# [Task statement]
Pictures are to be omitted, and every entry below is to be restated exactly.

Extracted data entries
┌──

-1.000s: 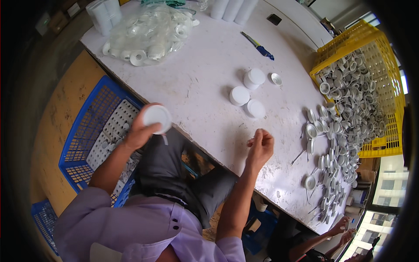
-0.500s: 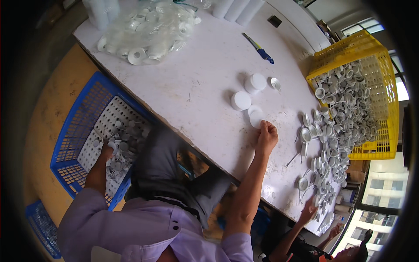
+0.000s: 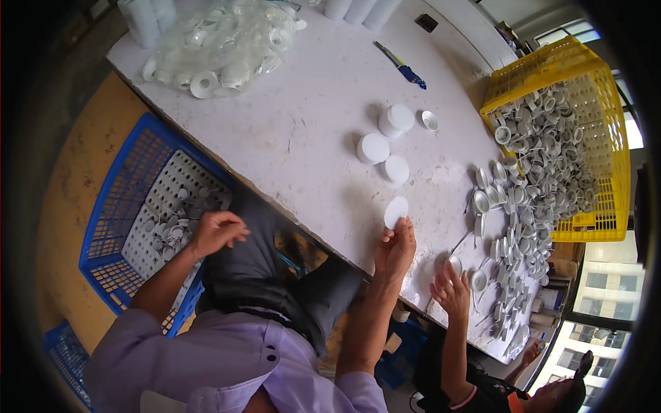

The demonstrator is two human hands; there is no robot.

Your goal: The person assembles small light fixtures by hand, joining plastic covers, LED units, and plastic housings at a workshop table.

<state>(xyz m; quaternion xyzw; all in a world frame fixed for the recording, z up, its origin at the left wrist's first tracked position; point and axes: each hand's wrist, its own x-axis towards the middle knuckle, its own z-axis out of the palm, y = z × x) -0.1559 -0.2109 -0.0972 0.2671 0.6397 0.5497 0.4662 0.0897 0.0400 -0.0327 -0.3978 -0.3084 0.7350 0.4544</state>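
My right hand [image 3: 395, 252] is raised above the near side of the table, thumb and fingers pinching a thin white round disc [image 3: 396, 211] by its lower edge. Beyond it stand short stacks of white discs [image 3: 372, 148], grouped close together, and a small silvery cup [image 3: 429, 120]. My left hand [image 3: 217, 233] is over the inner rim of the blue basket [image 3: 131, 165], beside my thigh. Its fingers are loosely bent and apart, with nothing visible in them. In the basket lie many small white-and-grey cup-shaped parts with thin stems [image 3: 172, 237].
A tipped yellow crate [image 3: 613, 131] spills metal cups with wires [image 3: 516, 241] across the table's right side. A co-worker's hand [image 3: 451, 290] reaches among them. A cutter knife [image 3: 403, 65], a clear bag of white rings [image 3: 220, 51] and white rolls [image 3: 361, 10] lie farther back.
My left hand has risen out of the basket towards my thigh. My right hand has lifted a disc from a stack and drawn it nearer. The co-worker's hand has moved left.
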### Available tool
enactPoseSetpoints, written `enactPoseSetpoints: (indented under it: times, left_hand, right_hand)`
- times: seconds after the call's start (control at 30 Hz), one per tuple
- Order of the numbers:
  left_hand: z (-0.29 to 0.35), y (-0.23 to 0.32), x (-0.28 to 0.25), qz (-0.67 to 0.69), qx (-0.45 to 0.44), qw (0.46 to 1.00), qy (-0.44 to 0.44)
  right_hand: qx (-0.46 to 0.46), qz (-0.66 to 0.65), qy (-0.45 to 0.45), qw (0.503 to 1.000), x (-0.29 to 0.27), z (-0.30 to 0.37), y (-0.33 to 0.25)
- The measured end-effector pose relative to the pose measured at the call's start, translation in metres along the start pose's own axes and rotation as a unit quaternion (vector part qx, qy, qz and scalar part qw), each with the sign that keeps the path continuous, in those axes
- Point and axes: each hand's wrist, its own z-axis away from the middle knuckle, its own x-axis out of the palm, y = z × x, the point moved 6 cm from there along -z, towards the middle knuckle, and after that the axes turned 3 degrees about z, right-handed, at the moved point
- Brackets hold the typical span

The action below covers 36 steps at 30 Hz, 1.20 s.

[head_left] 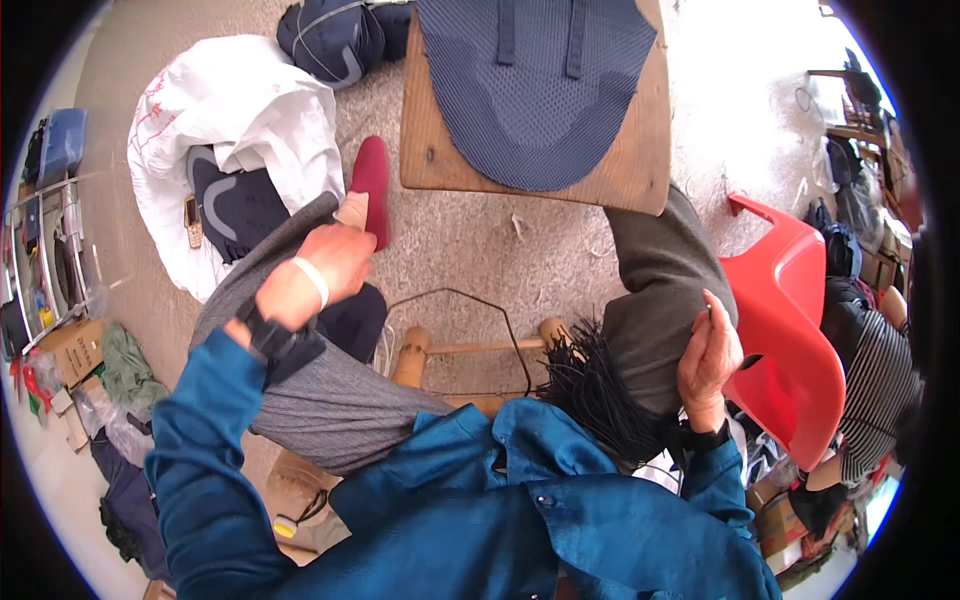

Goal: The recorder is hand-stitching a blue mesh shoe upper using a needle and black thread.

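Observation:
Above my left knee my left hand (320,272) is curled with its back up, a pale band at the wrist. Its fingers are folded under, so anything in them is hidden. My right hand (710,355) is by my right thigh, fingers bent together, with a tiny dark thing at the tips too small to name. Close to it a bundle of black cords (600,390) hangs over that thigh. Ahead, a dark blue mesh fabric piece (540,100) with a rounded near end and two straps lies on a wooden board (425,150); neither hand touches it.
A white sack (235,85) holding dark blue pieces (240,205) stands left, beside a dark bundle (330,45). A red shoe (370,185) is near my left hand. At right is a red plastic chair (790,290), with a person in a striped top (878,400) beyond.

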Motion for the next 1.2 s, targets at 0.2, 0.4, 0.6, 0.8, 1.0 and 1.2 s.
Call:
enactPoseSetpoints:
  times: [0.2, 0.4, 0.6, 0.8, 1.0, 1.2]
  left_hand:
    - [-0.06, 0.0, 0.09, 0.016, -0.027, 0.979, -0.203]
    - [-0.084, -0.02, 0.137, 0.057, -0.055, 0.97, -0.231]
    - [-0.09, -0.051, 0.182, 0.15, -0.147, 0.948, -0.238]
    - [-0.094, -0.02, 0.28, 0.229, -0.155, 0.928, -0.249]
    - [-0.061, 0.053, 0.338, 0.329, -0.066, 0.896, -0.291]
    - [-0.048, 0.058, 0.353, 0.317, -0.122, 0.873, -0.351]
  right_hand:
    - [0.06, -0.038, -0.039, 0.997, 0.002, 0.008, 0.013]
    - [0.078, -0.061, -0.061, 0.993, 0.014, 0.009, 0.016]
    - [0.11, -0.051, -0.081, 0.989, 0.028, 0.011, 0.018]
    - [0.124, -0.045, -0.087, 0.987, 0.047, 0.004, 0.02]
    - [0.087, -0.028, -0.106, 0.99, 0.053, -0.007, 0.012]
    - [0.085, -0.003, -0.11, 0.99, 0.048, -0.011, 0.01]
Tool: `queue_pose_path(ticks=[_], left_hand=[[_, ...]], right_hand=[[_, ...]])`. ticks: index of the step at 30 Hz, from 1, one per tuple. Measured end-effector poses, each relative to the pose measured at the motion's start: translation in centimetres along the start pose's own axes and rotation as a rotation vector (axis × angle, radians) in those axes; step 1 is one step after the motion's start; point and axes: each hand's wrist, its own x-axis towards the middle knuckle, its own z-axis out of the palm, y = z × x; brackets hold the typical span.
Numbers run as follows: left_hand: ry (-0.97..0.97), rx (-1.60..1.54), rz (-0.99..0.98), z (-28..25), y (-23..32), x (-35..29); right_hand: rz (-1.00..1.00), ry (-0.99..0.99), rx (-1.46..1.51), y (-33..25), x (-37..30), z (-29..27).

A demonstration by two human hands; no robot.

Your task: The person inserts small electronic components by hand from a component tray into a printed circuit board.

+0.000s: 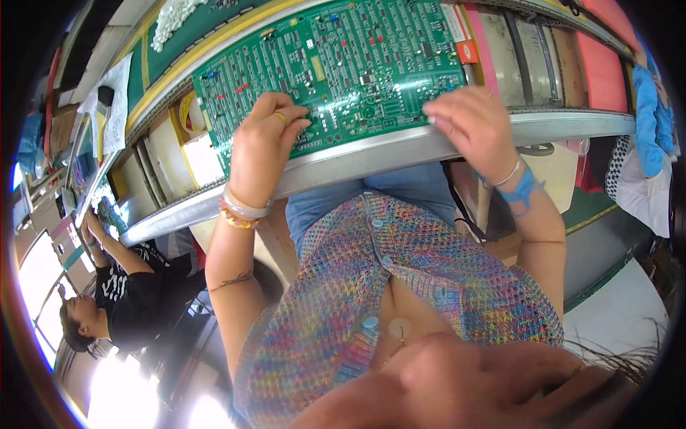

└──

# [Output for this exercise]
-1.000s: 
-0.500s: 
+0.000s: 

The demonstrator is two human hands; there is no robot.

Your goal: The person assembles small light fixtures by hand, joining plastic covers, LED units, and plastic housings at a workshop table.

<state>(xyz m; quaternion xyzw; all in a world frame fixed for the recording, z up, its origin at the left wrist's first tracked position; point and axes: each hand's wrist, its own x-axis towards the middle knuckle, its own z-axis out of the palm, y = z × x) -0.1559 -0.2109 -0.0972 0.2671 0.6397 0.5497 0.4662 0.0897 0.0400 -0.0327 -0.3978 -0.3084 0.7350 0.4544</state>
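My right hand [image 3: 395, 252] is raised above the near side of the table, thumb and fingers pinching a thin white round disc [image 3: 396, 211] by its lower edge. Beyond it stand short stacks of white discs [image 3: 372, 148], grouped close together, and a small silvery cup [image 3: 429, 120]. My left hand [image 3: 217, 233] is over the inner rim of the blue basket [image 3: 131, 165], beside my thigh. Its fingers are loosely bent and apart, with nothing visible in them. In the basket lie many small white-and-grey cup-shaped parts with thin stems [image 3: 172, 237].
A tipped yellow crate [image 3: 613, 131] spills metal cups with wires [image 3: 516, 241] across the table's right side. A co-worker's hand [image 3: 451, 290] reaches among them. A cutter knife [image 3: 403, 65], a clear bag of white rings [image 3: 220, 51] and white rolls [image 3: 361, 10] lie farther back.
My left hand has risen out of the basket towards my thigh. My right hand has lifted a disc from a stack and drawn it nearer. The co-worker's hand has moved left.
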### Available tool
enactPoseSetpoints, written `enactPoseSetpoints: (indented under it: times, left_hand, right_hand)`
- times: seconds after the call's start (control at 30 Hz), one per tuple
- Order of the numbers:
  left_hand: z (-0.29 to 0.35), y (-0.23 to 0.32), x (-0.28 to 0.25), qz (-0.67 to 0.69), qx (-0.45 to 0.44), qw (0.46 to 1.00), qy (-0.44 to 0.44)
  right_hand: qx (-0.46 to 0.46), qz (-0.66 to 0.65), qy (-0.45 to 0.45), qw (0.503 to 1.000), x (-0.29 to 0.27), z (-0.30 to 0.37), y (-0.33 to 0.25)
- The measured end-effector pose relative to the pose measured at the call's start, translation in metres along the start pose's own axes and rotation as a unit quaternion (vector part qx, qy, qz and scalar part qw), each with the sign that keeps the path continuous, in those axes
- Point and axes: each hand's wrist, its own z-axis away from the middle knuckle, its own x-axis out of the palm, y = z × x, the point moved 6 cm from there along -z, towards the middle knuckle, and after that the axes turned 3 degrees about z, right-handed, at the moved point
- Brackets hold the typical span

The action below covers 36 steps at 30 Hz, 1.20 s.

[head_left] 

Goal: The recorder is hand-stitching a blue mesh shoe upper using a needle and black thread.

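Observation:
Above my left knee my left hand (320,272) is curled with its back up, a pale band at the wrist. Its fingers are folded under, so anything in them is hidden. My right hand (710,355) is by my right thigh, fingers bent together, with a tiny dark thing at the tips too small to name. Close to it a bundle of black cords (600,390) hangs over that thigh. Ahead, a dark blue mesh fabric piece (540,100) with a rounded near end and two straps lies on a wooden board (425,150); neither hand touches it.
A white sack (235,85) holding dark blue pieces (240,205) stands left, beside a dark bundle (330,45). A red shoe (370,185) is near my left hand. At right is a red plastic chair (790,290), with a person in a striped top (878,400) beyond.
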
Motion for the next 1.2 s, targets at 0.2, 0.4, 0.6, 0.8, 1.0 and 1.2 s.
Call:
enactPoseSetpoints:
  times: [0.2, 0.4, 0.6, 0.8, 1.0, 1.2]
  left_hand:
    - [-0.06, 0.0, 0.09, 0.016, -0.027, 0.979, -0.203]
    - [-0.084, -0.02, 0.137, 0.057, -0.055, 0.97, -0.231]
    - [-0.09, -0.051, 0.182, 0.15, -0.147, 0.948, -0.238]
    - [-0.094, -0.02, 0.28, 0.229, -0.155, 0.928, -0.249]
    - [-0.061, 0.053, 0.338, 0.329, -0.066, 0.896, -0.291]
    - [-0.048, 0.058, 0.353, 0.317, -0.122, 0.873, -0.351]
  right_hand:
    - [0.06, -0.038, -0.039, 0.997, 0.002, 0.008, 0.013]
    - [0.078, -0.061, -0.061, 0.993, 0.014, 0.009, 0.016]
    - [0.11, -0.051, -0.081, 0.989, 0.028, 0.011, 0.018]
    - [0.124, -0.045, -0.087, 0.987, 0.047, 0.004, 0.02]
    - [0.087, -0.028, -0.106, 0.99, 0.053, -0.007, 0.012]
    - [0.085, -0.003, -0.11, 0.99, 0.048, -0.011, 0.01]
Tool: `queue_pose_path(ticks=[_], left_hand=[[_, ...]], right_hand=[[_, ...]])`. ticks: index of the step at 30 Hz, from 1, one per tuple. Measured end-effector poses, each relative to the pose measured at the motion's start: translation in centimetres along the start pose's own axes and rotation as a rotation vector (axis × angle, radians) in those axes; step 1 is one step after the motion's start; point and axes: each hand's wrist, its own x-axis towards the middle knuckle, its own z-axis out of the palm, y = z × x; brackets hold the typical span.
Numbers run as follows: left_hand: ry (-0.97..0.97), rx (-1.60..1.54), rz (-0.99..0.98), z (-28..25), y (-23..32), x (-35..29); right_hand: rz (-1.00..1.00), ry (-0.99..0.99), rx (-1.46..1.51), y (-33..25), x (-37..30), z (-29..27).

A demonstration by two human hands; no robot.

Your task: The person inserts small electronic components by hand from a component tray into a printed circuit board.

+0.000s: 

No more output will be produced.